Ten trips to the vast expanse called Africa have done nothing to dampen my love and admiration for this massive continent.  But frankly, I do wonder about the bugs. 

I’ve come across insects so bulbous and so massive, their wingspans appear to rival small aircraft (well, almost that big).  Indeed, Africa’s flying insects are an air force unto themselves. 

Visiting a restroom in Ghana, I heard a sound like dishes being shoved about in a china cupboard.  Turned out it was “merely” a single large flying something or other. 

But here's the kicker.  Despite the hordes of gigantic insects, you will find comparatively few screens on windows and doors.  In homes wealthy and not so wealthy, screens are a "maybe" item at best. Why?

Aren’t these people bothered by the insects? Why don’t more of them choose to protect themselves from the onslaught of creepy crawlers?  I wonder if they are so used to beetles the size of small birds, they don't even notice them. 

My missionary friend, Dr. Bill Rapier, founder of African Leadership Development reminded me, "If you've never had it (a window screen), you probably don't know there is such a thing!"  You can't miss what you've never known.
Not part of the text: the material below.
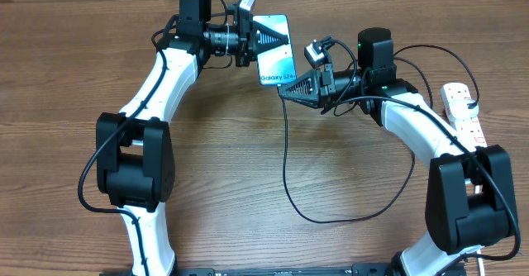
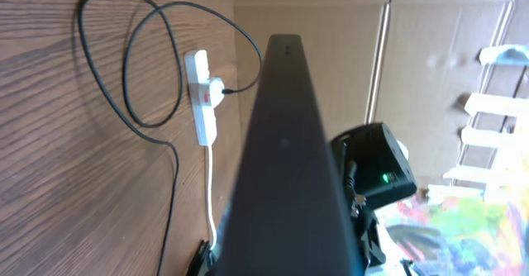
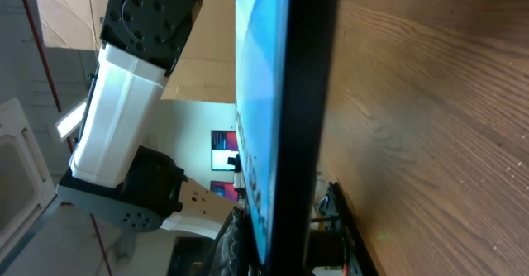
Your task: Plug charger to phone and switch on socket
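The phone (image 1: 274, 49) is held up off the table, blue screen up, its white "Galaxy" band toward the right arm. My left gripper (image 1: 263, 38) is shut on the phone's far left side. My right gripper (image 1: 285, 92) is shut at the Galaxy end, where the charger (image 1: 285, 160) cable comes out from under its fingers. The connector tip is hidden there. The black cable loops over the table to the socket (image 1: 463, 111) at the right edge. In the left wrist view the phone (image 2: 285, 160) fills the middle, with the socket (image 2: 202, 102) and charger (image 2: 149, 61) behind.
The socket's white cord (image 2: 211, 193) runs toward the camera beside the phone. A cardboard wall (image 2: 331, 11) stands behind the table. In the right wrist view the phone (image 3: 302, 102) is edge-on, with the left arm (image 3: 124, 86) beyond it and the wooden table (image 3: 430, 127) beside it.
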`<state>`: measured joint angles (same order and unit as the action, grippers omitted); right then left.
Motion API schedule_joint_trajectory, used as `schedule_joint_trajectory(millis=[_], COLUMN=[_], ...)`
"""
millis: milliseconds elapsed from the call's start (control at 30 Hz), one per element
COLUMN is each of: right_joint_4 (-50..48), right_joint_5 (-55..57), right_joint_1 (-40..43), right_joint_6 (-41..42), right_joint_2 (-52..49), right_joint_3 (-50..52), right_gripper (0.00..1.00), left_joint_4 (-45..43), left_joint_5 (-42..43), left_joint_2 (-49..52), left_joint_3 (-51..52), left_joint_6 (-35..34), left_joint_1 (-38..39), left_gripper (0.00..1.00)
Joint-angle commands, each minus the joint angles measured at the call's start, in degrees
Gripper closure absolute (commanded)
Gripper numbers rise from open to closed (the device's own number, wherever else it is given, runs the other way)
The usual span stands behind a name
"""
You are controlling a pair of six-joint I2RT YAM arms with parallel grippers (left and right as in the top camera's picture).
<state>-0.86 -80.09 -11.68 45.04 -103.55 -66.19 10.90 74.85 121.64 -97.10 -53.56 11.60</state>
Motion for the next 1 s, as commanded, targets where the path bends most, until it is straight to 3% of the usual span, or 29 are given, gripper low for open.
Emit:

Plus, Bill reminds me, there is widespread use of window sheers that does help with the bugs. 

Allow me a hairpin turn as I ask, why don’t more of us put up more of a protective barrier against the sin all around us?  The doors and windows of our souls are often left entirely open and unprotected.   We pay little heed to the little—and large—critters that eat away at our holiness, gnaw at our peace, and sting us with the reality of our failures.

I'm amazed at the number of times I've fallen for the same sins.  I'm embarrassed by the way the confession of those sins sounds ridiculously repetitive.

Is it possible we’ve become so familiar with sin, it no longer bothers us?  Any chance we may have become so used to some sins we no longer screen them out?  Just wondering and just struggling—like you, perhaps.

Thanks for letting me…um…bug you.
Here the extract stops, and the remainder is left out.